While I heard plenty of strange and even funny theories while chatting with people about ghee, the most outrageous idea I’ve heard yet about about the consumption of ghee for better health came from a naturopath who told me about a kriya (or practice) called snehapana in which “internal oleation” is performed as part of a cleanse. “The patient is fed one kilo of ghee, one spoonful after another, over one day,” said Dr. Sailesh Surve, who has a degree in naturopathy and a PhD in alternative medicine. “It detoxifies the system, softens the intestines, smoothens the bowels, and brings warmth to the body. And no, it doesn’t make you put on any weight, because it passes right through the body.” Surve says that one or two tablespoons of ghee every night is a great remedy for weak eyes, weak muscles and hair loss.
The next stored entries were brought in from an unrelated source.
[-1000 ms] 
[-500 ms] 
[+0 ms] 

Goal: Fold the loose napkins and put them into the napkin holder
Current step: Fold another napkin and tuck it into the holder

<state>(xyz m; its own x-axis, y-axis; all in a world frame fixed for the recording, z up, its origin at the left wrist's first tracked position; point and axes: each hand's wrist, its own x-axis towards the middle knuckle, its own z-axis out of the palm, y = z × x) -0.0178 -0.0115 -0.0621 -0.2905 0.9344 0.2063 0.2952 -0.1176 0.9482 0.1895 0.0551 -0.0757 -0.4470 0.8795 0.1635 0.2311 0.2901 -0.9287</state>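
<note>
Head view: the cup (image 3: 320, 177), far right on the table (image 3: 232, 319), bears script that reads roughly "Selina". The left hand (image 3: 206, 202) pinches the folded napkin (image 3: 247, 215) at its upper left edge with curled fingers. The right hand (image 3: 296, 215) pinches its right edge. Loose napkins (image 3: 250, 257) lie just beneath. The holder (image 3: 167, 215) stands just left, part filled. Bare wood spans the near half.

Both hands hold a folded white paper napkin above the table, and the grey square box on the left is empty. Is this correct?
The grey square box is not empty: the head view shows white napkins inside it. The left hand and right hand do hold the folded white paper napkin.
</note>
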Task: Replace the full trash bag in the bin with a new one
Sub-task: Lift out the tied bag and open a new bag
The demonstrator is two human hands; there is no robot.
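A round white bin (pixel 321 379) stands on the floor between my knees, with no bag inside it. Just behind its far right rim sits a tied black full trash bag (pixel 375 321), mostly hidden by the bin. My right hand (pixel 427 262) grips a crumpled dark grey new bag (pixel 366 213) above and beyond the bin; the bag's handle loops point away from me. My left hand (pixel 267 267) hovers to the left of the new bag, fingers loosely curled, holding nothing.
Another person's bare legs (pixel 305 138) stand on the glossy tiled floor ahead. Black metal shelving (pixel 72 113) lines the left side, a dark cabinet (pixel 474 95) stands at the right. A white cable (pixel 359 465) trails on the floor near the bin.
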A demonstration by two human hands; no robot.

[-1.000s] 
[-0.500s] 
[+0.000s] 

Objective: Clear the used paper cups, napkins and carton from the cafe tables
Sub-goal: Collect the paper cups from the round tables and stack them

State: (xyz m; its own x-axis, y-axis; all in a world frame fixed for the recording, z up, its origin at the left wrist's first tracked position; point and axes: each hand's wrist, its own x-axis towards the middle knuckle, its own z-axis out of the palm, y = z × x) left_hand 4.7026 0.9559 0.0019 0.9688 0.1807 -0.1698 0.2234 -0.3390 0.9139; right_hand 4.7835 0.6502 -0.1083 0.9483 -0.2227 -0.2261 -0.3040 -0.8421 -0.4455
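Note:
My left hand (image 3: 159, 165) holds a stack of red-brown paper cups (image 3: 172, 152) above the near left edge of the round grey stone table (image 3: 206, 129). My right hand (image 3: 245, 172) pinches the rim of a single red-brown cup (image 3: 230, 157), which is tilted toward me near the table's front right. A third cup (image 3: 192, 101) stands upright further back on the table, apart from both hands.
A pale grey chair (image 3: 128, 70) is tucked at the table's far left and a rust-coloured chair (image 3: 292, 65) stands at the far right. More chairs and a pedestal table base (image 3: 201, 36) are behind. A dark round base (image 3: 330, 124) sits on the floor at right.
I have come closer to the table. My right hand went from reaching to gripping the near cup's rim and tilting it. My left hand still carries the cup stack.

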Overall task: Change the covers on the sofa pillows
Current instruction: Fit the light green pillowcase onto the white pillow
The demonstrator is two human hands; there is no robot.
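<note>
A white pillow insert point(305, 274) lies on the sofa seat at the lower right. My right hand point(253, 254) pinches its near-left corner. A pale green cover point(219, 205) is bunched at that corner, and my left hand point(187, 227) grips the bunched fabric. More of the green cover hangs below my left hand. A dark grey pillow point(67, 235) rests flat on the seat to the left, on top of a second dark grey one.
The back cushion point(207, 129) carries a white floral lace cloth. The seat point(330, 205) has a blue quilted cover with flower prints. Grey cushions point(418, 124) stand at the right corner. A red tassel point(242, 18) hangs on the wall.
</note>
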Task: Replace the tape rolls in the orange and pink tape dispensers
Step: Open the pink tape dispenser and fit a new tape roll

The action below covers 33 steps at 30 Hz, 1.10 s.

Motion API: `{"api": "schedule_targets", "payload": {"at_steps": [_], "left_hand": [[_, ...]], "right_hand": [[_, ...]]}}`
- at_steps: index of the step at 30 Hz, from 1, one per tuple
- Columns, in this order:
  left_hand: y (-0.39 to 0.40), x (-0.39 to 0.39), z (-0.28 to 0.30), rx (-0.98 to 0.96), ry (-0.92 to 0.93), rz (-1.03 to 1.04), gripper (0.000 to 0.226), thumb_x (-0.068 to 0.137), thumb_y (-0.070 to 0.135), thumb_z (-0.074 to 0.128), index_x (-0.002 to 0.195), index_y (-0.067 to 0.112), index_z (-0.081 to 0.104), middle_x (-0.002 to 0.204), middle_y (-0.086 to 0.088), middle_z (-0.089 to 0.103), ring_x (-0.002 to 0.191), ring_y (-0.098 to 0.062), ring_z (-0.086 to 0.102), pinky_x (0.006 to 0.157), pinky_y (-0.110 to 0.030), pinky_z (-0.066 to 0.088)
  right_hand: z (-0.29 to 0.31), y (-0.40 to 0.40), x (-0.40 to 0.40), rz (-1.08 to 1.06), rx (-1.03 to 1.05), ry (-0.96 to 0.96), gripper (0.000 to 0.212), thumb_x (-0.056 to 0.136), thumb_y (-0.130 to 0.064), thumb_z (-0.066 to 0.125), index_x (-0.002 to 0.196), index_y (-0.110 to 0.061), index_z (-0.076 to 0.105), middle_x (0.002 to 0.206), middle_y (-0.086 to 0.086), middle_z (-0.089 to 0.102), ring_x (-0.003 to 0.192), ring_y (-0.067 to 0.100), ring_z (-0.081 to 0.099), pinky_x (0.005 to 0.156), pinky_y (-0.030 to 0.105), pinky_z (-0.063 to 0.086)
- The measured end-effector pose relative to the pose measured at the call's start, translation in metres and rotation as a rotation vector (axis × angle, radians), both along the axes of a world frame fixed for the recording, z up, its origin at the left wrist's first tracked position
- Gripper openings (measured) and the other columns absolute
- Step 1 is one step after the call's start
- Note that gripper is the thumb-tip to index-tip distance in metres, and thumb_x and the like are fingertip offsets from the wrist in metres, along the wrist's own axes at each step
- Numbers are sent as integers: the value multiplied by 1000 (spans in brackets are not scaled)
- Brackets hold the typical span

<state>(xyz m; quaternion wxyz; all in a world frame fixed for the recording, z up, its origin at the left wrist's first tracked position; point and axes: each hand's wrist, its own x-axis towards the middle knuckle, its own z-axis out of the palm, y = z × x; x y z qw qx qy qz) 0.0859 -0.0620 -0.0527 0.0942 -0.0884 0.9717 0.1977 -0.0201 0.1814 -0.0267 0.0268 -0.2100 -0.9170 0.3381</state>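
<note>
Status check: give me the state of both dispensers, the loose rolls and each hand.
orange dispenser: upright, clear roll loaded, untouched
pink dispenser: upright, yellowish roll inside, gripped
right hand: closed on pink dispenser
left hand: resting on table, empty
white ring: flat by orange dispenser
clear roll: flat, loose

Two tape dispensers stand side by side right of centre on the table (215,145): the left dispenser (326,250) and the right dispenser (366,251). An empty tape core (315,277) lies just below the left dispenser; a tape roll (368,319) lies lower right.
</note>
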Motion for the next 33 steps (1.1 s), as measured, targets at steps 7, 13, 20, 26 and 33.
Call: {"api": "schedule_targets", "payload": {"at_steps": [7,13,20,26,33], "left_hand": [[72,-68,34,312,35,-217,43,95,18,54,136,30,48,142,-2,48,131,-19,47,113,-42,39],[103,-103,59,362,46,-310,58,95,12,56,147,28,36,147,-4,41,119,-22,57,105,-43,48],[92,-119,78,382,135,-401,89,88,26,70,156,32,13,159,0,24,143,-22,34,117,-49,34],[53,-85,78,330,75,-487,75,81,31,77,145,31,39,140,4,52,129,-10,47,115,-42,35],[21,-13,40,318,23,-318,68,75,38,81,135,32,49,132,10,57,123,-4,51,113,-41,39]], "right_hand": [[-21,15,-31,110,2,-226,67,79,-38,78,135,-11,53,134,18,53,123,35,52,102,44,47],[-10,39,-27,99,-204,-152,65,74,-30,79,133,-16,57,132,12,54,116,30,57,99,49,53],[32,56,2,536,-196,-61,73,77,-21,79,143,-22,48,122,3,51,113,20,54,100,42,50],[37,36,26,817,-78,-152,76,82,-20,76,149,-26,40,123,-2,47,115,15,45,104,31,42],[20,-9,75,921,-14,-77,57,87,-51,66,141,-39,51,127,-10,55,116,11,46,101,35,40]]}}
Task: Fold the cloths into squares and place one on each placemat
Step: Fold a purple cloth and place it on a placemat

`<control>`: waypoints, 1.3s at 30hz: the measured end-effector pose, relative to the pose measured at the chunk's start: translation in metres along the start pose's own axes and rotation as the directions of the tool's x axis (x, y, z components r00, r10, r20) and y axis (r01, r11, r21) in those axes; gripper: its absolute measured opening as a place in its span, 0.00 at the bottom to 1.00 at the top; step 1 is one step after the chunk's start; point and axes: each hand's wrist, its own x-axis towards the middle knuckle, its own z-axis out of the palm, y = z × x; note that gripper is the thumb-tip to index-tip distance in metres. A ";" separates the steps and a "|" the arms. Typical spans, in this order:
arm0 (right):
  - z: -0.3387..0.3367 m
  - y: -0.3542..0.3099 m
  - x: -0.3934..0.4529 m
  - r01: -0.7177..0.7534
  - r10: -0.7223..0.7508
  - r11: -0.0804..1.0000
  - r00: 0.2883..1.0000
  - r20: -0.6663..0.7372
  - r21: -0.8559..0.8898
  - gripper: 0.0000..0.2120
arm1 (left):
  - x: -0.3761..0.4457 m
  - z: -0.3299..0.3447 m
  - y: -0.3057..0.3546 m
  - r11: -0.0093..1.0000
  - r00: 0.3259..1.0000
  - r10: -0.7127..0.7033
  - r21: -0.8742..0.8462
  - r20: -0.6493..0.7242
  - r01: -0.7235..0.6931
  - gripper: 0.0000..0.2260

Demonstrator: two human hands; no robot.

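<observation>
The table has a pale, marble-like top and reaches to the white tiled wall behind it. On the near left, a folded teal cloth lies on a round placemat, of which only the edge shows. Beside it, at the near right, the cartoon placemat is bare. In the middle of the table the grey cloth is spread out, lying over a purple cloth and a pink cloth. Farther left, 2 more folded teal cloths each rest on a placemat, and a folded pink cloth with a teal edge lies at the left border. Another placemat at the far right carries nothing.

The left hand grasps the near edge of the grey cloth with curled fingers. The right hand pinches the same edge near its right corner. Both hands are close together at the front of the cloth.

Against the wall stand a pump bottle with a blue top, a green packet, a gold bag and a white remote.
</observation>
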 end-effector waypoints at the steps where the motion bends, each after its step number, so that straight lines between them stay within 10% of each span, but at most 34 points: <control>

Because I like the way it tastes on my roti, in my dal and sabzi, and even on my popcorn, I would like to believe that ghee might not be so bad for us after all. But then research, even medical research, as we have seen with the butter studies above, keeps revealing new facts. The only thing that remained undisputed through all my conversations with ghee aficionados, doctors, and dietitians was this: be judicious – have more than your body can burn up, and it will make you fat. “I will even give ghee, bindass, to patients with high cholesterol,” says Surve. “But like with everything else, you cannot cross limits. And you have to exercise regularly.” None of us can argue with that.

Roshni Bajaj Sanghvi is a Mumbai-based food journalist, a contributing editor at Vogue magazine, a graduate of the French Culinary Institute in New York City, and the restaurant reviewer for the Hindustan Times newspaper in Mumbai.